In the artificial satellite system according to the present invention, a first artificial satellite being a transmitting artificial satellite transmits a radio wave to a second artificial satellite being a receiving artificial satellite. The second artificial satellite transmits a radio wave having the same frequency and phase as the radio wave received from the first artificial satellite to the first artificial satellite. The first artificial satellite determines a relative distance between the first artificial satellite and the second artificial satellite. Further, the first artificial satellite and the second artificial satellite have the same configuration with each other. By being equipped with software defined radios, the first artificial satellite and the second artificial satellite can have both the functions as the first artificial satellite and the second artificial satellite.

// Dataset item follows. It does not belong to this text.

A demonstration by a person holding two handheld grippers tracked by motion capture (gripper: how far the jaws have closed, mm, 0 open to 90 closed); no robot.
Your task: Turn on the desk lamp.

The second artificial satellite preferably includes a frequency filter function which allows a radio wave in a frequency band assigned to itself among received radio waves to pass therethrough. The second artificial satellite can transmit a radio wave having the same frequency and phase as the radio wave passed by the frequency filter function to the first artificial satellite. This frequency filter function allows the artificial satellite system according to the present invention to simultaneously determine the relative distances among three or more artificial satellites.

An artificial satellite system according to an embodiment of the present invention and a method for measuring the distance between artificial satellites will hereinafter be described with reference to the drawings. Note that in the drawings used in the present specification, the same or corresponding components are given the same reference numerals, and their repetitive description may be omitted.

First Embodiment

A description will be made about an artificial satellite system according to a first embodiment of the present invention, and a method for measuring the distance between artificial satellites. The method for measuring the distance between the artificial satellites according to the present embodiment can be performed by the artificial satellite system according to the present embodiment.

FIGS. 1A and 1B are diagrams each showing an example of a plurality of artificial satellites included in the artificial satellite system according to the present embodiment. The artificial satellite system according to the present embodiment includes a plurality of artificial satellites, that is, one transmitting artificial satellite 10 and one or more receiving artificial satellites 20. The transmitting artificial satellite 10 also has a configuration and function as the receiving artificial satellite 20. The receiving artificial satellite 20 also has a configuration and function as the transmitting artificial satellite 10. The transmitting artificial satellite 10 and the receiving artificial satellite 20 are, for example, artificial satellites for earth observation, which fly in a geostationary orbit (orbit at an altitude of approximately 36,000 km above the equator).

FIG. 1A illustrates an example in which the artificial satellite system according to the present embodiment is configured of two artificial satellites. The artificial satellite system illustrated in FIG. 1A includes a single transmitting artificial satellite 10 and a single receiving artificial satellite 20.

For example, the transmitting artificial satellite 10 transmits a radio wave 31 for measuring a relative distance to the receiving artificial satellite 20 to the receiving artificial satellite 20. If, after the radio wave 31 is received, it is a radio wave in a frequency band assigned to the receiving artificial satellite 20, the receiving artificial satellite 20 transmits a radio wave 32 having the same frequency and phase as the received radio wave 31 to the transmitting artificial satellite 10. Hereinafter, as for the transmitting artificial satellite 10 and the receiving artificial satellite 20, the radio wave to be transmitted is also called a transmission signal, and the radio wave to be received is also called a reception signal.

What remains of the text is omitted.